1. Pourquoi déposer maintenant une demande de révision de la structure syndicale?
Le monde de la radiotélédiffusion en 2012 n’est plus du tout celui du début des années 90 ni celui qui avait été anticipé en 2000. L’environnement technologique et économique de Radio-Canada a considérablement changé depuis la dernière révision de sa structure syndicale qui date de 1995.
Les raisons qui motivent la demande sont nombreuses :
- L’environnement organisationnel lourd et complexe nuit au climat de travail et freine l’adoption de solutions novatrices;
- La technologie a révolutionné les modes de production et de diffusion et transformé en profondeur le travail de nombreux salariés à Radio-Canada;
- Le diffuseur public fait face à des pressions financières accrues résultant de la crise de 2009 et aux compressions budgétaires du financement public par le gouvernement fédéral en 2012;
- Une augmentation de la concurrence à cause de l’apparition de nombreuses chaînes spécialisées et la formation de conglomérats dans le domaine des communications et de la radiotélédiffusion;
- Les attentes de nos auditoires ont changé : ils ont adopté de multiples plateformes et se sont habitués à l’émergence de productions quasi instantanées. Le public s’attend à recevoir des images et des reportages pratiquement en direct sur ce qui se passe dans le monde.
2. En quoi cette structure n’est-elle plus adéquate en 2012?
Elle est source de conflits de juridictions et de mésentente entre unités et employés. Elle génère un nombre élevé de griefs qui monopolisent temps, énergie et ressources financières qui pourraient être mieux employés en programmation. Il y a présentement environ 1500 griefs actifs à Radio-Canada, dont un nombre important et croissant est relié aux conflits de juridiction.

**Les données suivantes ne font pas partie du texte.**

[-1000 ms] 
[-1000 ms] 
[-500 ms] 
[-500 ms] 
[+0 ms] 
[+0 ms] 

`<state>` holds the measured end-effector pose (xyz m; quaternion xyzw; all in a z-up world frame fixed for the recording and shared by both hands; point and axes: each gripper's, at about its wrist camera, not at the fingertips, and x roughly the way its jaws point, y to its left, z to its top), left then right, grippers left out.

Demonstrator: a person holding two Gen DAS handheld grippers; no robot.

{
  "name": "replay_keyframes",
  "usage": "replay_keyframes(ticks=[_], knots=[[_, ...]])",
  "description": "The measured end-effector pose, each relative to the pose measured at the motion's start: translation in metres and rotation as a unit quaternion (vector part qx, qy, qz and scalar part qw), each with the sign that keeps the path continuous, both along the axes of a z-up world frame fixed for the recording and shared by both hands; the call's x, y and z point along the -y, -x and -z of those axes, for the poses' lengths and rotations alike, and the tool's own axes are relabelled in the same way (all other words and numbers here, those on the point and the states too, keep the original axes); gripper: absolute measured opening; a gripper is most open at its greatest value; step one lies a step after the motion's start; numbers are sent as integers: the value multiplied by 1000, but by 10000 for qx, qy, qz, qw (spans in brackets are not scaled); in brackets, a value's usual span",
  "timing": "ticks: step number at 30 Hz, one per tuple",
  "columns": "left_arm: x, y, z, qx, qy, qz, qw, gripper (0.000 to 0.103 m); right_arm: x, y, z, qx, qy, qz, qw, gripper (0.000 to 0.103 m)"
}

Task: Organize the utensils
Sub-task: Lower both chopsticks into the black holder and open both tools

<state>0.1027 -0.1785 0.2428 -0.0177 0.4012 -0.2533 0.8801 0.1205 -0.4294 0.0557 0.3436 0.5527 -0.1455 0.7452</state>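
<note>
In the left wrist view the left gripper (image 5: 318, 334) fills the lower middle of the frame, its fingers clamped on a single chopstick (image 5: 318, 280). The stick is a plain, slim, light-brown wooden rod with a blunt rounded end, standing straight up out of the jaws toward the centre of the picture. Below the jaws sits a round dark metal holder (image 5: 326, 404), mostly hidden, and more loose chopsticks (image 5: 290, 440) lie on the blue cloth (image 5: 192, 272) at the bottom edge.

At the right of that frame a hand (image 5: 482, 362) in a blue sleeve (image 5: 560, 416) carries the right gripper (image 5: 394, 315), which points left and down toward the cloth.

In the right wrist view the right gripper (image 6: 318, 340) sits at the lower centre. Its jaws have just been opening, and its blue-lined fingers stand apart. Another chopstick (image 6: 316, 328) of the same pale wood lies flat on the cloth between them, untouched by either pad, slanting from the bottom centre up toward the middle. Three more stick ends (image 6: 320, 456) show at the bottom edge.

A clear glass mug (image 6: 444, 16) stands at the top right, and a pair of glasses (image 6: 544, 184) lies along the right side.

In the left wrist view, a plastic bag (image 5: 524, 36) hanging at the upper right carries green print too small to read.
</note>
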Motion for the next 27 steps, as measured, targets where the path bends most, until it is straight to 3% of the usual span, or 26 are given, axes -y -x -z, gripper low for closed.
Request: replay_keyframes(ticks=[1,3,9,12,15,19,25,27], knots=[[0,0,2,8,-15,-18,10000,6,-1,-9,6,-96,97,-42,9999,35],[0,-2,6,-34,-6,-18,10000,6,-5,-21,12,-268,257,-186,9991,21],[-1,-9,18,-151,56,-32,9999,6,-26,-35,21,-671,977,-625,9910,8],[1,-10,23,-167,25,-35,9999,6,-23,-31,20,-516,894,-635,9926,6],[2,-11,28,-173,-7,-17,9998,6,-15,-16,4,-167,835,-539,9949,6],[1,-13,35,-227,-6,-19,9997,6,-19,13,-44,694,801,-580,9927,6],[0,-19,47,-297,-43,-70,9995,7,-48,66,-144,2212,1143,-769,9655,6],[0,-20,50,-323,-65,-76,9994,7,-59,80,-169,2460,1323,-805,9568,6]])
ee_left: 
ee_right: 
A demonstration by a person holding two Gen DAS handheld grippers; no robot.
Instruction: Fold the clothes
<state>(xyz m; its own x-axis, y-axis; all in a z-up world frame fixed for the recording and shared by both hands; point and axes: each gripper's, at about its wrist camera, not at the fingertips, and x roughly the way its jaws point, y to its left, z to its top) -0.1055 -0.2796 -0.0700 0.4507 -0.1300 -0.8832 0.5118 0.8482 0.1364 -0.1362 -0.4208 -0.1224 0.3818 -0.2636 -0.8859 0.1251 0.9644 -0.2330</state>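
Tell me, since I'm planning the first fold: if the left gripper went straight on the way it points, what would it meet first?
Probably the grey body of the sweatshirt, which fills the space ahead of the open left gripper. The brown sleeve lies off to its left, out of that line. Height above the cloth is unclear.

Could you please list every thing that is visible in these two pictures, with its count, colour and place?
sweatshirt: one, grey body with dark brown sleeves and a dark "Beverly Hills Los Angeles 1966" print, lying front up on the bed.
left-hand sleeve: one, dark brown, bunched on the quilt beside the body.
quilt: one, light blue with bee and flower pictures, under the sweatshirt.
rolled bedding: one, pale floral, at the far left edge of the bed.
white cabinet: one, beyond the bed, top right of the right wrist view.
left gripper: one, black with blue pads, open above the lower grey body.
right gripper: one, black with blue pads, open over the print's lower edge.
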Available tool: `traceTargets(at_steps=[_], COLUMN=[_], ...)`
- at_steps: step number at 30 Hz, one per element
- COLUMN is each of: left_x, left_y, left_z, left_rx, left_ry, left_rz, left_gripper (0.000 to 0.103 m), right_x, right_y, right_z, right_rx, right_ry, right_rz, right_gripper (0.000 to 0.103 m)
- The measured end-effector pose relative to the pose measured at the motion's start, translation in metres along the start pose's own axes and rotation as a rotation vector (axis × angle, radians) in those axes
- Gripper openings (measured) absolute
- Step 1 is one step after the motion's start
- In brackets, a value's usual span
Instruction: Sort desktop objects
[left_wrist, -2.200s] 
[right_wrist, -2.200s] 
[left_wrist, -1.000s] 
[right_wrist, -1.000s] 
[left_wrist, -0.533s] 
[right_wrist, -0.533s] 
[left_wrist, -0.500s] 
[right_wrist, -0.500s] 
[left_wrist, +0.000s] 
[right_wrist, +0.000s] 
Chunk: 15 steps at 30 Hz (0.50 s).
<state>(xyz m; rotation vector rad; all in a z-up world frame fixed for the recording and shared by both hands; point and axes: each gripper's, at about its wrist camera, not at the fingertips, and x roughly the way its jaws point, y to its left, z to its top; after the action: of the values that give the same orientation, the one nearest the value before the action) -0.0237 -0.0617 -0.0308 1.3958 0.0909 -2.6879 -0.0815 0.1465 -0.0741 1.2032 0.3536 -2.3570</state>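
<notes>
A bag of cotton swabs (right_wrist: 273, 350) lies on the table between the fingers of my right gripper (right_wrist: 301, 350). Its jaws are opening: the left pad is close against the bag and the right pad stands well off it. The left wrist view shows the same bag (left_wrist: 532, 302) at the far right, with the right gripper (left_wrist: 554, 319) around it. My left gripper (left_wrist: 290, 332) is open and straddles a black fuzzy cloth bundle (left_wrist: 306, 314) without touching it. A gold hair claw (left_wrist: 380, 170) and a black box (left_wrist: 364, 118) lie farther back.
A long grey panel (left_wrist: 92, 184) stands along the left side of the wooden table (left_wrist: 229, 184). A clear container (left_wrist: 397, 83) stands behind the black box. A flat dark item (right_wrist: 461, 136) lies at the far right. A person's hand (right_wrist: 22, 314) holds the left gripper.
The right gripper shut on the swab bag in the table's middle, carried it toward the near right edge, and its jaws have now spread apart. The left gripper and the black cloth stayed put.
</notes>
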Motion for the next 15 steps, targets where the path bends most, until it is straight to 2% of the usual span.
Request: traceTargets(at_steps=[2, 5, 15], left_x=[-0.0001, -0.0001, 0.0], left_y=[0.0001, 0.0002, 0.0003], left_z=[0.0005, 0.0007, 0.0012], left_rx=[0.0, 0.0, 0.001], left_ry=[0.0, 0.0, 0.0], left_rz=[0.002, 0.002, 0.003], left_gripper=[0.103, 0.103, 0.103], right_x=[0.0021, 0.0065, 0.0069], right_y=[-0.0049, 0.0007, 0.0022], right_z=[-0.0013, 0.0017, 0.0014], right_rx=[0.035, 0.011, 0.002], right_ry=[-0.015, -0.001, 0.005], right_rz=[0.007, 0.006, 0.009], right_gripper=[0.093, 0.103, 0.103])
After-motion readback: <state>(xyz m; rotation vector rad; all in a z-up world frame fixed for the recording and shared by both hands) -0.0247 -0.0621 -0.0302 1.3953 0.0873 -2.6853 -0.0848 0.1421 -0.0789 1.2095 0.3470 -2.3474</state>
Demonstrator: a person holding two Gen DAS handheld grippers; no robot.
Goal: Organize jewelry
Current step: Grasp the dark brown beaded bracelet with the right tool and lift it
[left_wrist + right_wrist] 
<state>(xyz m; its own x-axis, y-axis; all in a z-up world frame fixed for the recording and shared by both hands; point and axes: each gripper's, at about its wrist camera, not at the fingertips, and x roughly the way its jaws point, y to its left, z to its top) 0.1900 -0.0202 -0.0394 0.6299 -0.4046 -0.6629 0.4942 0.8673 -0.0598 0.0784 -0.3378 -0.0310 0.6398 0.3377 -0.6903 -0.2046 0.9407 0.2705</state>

Elle génère un climat de méfiance qui nuit à notre capacité d’adoption des meilleures pratiques de l’industrie.
La structure des quatre unités crée une fragmentation artificielle étant donné la similitude de fonctions entre les membres d’unités différentes. Il arrive de voir des salariés faisant sensiblement les mêmes tâches, mais qui appartiennent à des unités différentes.
Elle nuit à la capacité d’adaptation de Radio-Canada face aux défis reliés aux pressions financières et à la concurrence accrue dans notre secteur d’activités.
3. Sur quels critères se base le CCRI pour évaluer la structure syndicale d’une entreprise?
Le CCRI se base sur cinq (5) critères lorsqu’il s’agit d’évaluer si les unités de négociation qui existent au sein d’une entreprise sont viables :
- L’évolution des technologies et de l’environnement dans lequel évolue l’entreprise;
- La similarité et l’intégration des fonctions;
- Le climat de négociation;
- La communauté d’intérêts;
- L’impact de la structure sur la mobilité et la carrière des employés.
4. Que se passe-t-il à partir du moment où une demande de révision est déposée au CCRI? La structure syndicale actuelle est-elle suspendue?
Le statu quo prévaut suite au dépôt d’une demande de révision de la structure des unités de négociation. Les conventions collectives demeurent applicables. Radio-Canada et ses unités de négociation accréditées doivent négocier de bonne foi le renouvellement des conventions collectives qui arrivent à échéance pendant le processus. Au cours du processus, si le CCRI consent à une révision de la structure syndicale, il faudra que toutes les parties concernées discutent de la nouvelle structure à mettre en place dans le nouvel environnement économique et technologique de Radio-Canada.
5. Combien de temps peut durer le processus de révision?
À ce stade-ci, il est difficile de prévoir la durée des procédures et des audiences devant le Conseil. Cela dépendra largement de la position que prendront les parties concernées.
6. En quoi la structure syndicale actuelle empêche Radio-Canada de profiter pleinement des avancées technologiques?
Depuis 10 ans, la technologie a révolutionné les modes de production et transformé en profondeur le travail de nombreux salariés à Radio-Canada. Par exemple, l’ordinateur est maintenant un outil de montage, les téléphones intelligents permettent de réaliser des reportages audiovisuels et on peut diffuser facilement des contenus sur plusieurs plateformes au moyen d’équipements simples et conviviaux.
Or, la structure syndicale ne favorise pas l’adoption et l’exploitation de ces nouvelles technologies conviviales, car les différentes affiliations des employés dressent des obstacles à leur utilisation. Plusieurs employés, notamment ceux qui ont été embauchés au cours des récentes années, disposent d’une formation polyvalente qui inclut une connaissance approfondie des technologies de l’information et de toutes les étapes de la production. Ils aimeraient mettre en œuvre leur plein potentiel, mais la structure syndicale actuelle ne le favorise pas.